Yes, your app would have to support multiple GPUs. What's done here is remoting CUDA/OpenCL/etc. calls so that remote GPUs can be accessed from a single instance. When performing device/platform enumeration, all GPUs appear to be directly connected to a single instance -- hence no change to the application required.
Sounds like Plan9's concept of "CPU server mounts" has been reborn as "GPU server mounts." Could actually get traction this time, given that existing multi-GPU programs will Just Work.
I cant wait for company to provide opencl/cuda mflops as a service instead of giving you vms as a whole, so one could just attach remote engine to any smallish controller vm
What you suggest is technically possible by installing our Boost software on any GPU machine, and then accessing that machine from any clients running our Boost software as well. That client does not need to have a GPU. This configuration is supported in AWS today, where for example you can connect one or more t2.large isntance to a g2.8xlarge.
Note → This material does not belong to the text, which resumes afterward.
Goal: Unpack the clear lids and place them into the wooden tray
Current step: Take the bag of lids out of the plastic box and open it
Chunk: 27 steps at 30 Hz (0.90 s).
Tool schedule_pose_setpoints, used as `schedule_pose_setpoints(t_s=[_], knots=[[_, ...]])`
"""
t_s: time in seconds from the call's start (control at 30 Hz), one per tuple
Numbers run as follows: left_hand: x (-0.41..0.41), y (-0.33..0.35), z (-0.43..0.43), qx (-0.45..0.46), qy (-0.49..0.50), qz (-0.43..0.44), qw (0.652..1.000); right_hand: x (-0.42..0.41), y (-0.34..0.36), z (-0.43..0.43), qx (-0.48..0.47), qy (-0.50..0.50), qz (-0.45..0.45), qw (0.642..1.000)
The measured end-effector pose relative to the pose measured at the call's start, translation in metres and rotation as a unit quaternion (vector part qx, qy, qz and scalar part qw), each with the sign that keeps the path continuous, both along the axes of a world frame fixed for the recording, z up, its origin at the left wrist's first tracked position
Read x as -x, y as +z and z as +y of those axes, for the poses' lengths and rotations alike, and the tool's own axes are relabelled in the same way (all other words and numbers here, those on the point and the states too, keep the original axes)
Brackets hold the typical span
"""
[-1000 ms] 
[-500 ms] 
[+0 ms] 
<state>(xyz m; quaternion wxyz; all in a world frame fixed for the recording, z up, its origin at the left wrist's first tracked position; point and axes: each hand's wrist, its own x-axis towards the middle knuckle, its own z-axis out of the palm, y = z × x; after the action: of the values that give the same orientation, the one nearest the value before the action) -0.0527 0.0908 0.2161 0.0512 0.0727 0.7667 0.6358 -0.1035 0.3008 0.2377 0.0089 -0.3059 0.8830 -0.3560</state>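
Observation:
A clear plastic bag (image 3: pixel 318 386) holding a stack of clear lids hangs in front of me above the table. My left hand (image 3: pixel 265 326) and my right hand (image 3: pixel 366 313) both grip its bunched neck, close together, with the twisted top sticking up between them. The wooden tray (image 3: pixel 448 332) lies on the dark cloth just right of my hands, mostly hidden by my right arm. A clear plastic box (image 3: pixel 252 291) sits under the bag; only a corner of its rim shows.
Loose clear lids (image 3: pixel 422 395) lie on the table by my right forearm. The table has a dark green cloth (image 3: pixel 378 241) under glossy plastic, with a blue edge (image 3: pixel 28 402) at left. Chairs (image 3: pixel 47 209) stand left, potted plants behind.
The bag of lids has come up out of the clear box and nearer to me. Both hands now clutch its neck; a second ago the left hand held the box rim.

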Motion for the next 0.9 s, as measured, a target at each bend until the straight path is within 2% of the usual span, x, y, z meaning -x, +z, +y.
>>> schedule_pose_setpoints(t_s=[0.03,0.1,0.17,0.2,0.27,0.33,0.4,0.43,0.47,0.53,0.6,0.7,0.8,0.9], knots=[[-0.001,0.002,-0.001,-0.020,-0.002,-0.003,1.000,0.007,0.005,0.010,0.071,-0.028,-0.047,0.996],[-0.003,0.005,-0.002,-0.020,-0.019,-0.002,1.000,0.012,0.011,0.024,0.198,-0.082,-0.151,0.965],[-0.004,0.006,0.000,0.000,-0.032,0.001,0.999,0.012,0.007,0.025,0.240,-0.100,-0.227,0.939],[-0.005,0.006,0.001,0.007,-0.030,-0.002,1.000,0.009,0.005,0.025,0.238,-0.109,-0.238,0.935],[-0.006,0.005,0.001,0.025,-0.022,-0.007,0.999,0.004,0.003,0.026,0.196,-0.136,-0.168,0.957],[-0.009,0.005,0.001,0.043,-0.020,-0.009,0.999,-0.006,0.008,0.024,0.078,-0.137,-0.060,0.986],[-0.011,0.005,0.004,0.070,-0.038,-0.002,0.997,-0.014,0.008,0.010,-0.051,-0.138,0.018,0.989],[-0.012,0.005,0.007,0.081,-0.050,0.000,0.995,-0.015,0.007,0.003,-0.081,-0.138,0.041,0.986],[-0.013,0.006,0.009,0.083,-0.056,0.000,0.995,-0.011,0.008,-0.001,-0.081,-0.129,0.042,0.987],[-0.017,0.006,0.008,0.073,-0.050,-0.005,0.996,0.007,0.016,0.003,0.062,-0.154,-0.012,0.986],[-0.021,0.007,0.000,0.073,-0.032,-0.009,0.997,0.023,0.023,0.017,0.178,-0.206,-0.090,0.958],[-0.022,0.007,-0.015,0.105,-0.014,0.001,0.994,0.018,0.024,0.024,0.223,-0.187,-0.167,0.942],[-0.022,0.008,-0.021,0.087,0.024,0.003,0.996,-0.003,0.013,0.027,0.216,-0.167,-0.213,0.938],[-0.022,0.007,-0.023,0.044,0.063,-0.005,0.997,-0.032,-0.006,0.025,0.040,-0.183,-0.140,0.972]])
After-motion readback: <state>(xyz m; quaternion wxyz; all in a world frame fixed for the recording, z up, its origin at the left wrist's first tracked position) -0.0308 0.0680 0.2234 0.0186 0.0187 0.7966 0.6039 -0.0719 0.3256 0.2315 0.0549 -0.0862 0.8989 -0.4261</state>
All that would have to be done is some metering on the GPU machine to implement the service you suggest :)
We are not limiting our software to AWS so you can built this kind of service on any kind of cluster by installing our software directly from https://boost.bitfusion.io - I say cluster, because we have played with the idea of thin devices accessing remote GPU instances in the cloud, but over public networks the network performance was a limiting factor.